> **Your task**:
Set down the lines of the data exactly, starting at the first and stopping after the line containing "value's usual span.".

(Given material)

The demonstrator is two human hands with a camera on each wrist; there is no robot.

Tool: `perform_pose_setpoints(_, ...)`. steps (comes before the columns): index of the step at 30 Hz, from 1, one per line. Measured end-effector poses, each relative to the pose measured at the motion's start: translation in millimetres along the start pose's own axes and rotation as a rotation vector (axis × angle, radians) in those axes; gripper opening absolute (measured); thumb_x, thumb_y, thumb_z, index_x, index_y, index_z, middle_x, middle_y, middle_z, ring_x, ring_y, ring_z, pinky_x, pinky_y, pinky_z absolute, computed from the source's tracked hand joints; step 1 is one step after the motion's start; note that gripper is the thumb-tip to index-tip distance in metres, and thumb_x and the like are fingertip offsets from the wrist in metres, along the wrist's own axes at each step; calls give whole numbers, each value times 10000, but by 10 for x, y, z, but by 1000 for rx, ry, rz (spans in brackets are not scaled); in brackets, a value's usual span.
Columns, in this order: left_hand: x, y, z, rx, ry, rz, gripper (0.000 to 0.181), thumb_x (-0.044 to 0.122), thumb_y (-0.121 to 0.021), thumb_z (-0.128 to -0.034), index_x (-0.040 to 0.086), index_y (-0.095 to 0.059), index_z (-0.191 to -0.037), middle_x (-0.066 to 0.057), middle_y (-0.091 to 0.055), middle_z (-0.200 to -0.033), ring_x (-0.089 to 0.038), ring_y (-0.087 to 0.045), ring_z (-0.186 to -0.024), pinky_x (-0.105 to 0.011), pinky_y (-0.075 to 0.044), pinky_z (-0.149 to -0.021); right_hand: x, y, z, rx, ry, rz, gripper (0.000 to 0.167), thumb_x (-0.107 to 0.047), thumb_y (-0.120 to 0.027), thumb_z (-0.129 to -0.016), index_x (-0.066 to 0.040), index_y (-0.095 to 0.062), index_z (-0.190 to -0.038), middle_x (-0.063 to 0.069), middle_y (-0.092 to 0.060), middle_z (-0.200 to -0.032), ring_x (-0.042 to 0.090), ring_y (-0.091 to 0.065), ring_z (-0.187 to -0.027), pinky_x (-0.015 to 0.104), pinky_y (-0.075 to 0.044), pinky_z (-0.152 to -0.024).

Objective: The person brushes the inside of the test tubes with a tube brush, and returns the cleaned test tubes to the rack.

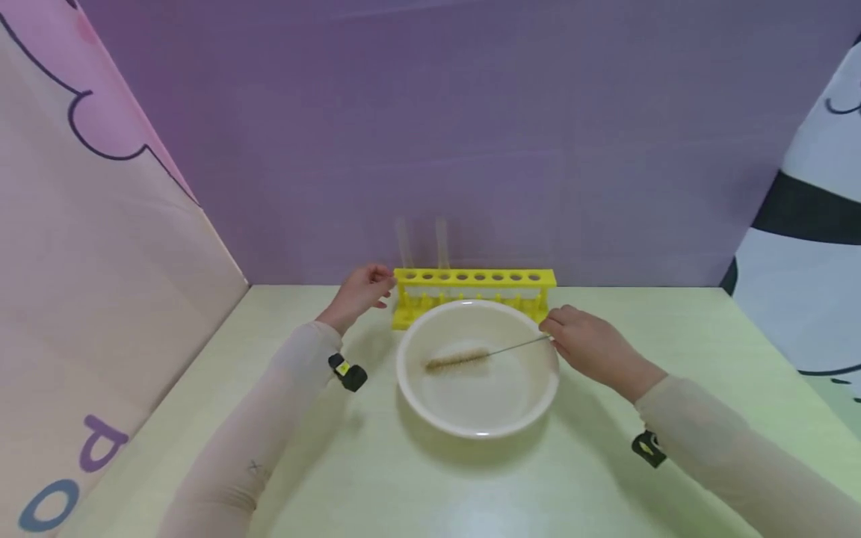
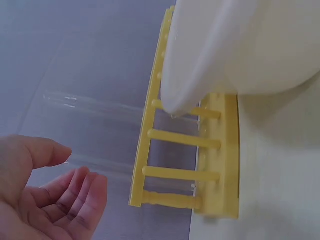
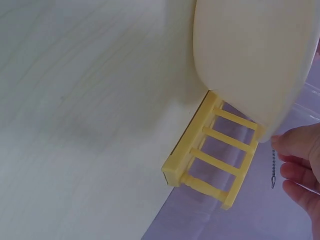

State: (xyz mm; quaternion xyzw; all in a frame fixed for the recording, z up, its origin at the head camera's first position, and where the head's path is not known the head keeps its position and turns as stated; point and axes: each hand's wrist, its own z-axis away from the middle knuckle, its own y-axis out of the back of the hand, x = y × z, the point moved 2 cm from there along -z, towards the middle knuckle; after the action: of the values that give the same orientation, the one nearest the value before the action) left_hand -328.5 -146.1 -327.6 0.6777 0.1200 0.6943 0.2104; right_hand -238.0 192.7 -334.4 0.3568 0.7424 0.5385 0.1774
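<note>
A test tube brush (image 1: 460, 360) with tan bristles and a twisted wire handle lies across the white basin (image 1: 477, 432), its bristles inside the bowl. My right hand (image 1: 592, 347) pinches the wire handle at the basin's right rim; the wire's end (image 3: 273, 175) sticks out past the fingers in the right wrist view. Behind the basin stands a yellow test tube rack (image 1: 474, 278) with two clear test tubes (image 1: 442, 243) upright in its left part. My left hand (image 1: 363, 290) is beside the rack's left end, thumb and fingers apart around the upper end of the outer test tube (image 2: 115, 169).
The pale wooden table (image 1: 471, 493) meets a purple backdrop (image 1: 471, 134) just behind the rack. Printed cloth panels stand at the left (image 1: 101, 261) and right (image 1: 800, 269) sides. The basin partly covers the rack's front.
</note>
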Motion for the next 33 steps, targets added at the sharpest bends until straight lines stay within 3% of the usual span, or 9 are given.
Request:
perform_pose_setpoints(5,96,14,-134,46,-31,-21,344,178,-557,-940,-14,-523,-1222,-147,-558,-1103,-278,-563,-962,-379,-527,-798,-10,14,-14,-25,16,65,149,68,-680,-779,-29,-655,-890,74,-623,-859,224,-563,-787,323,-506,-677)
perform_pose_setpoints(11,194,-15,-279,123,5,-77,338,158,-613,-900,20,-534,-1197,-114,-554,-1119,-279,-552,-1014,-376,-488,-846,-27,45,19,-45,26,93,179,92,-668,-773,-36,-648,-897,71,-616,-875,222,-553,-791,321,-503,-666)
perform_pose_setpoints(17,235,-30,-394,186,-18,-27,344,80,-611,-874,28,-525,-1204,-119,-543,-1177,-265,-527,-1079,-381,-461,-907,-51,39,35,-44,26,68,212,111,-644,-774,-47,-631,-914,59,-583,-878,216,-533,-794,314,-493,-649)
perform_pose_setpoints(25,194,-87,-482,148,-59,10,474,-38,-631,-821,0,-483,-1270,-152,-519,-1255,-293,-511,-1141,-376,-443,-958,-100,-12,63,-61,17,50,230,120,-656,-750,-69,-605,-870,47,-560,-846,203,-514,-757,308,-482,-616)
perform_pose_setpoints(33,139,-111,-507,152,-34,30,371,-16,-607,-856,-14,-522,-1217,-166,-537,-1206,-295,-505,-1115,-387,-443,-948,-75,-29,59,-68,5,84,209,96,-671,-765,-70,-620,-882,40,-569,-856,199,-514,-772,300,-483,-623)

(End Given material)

> **The answer**:
The demonstrator is two human hands with a camera on each wrist; there is no robot.

Tool: `perform_pose_setpoints(_, ...)`. steps (comes before the columns): index of the step at 30 Hz, from 1, one per line. Measured end-effector poses, each relative to the pose measured at the motion's start: translation in millimetres along the start pose's own axes and rotation as a rotation vector (axis × angle, radians) in those axes; gripper opening absolute (measured); thumb_x, thumb_y, thumb_z, index_x, index_y, index_z, middle_x, middle_y, middle_z, ring_x, ring_y, ring_z, pinky_x, pinky_y, pinky_z absolute, computed from the source's tracked hand joints; step 1 is one step after the motion's start; note that gripper is the thumb-tip to index-tip distance in metres, and thumb_x and the like are fingertip offsets from the wrist in metres, along the wrist's own axes at each step; calls give whole numbers, each value times 10000, but by 10 for x, y, z, but by 1000 for rx, ry, rz (spans in brackets are not scaled); in brackets, a value's usual span.

This completes the output.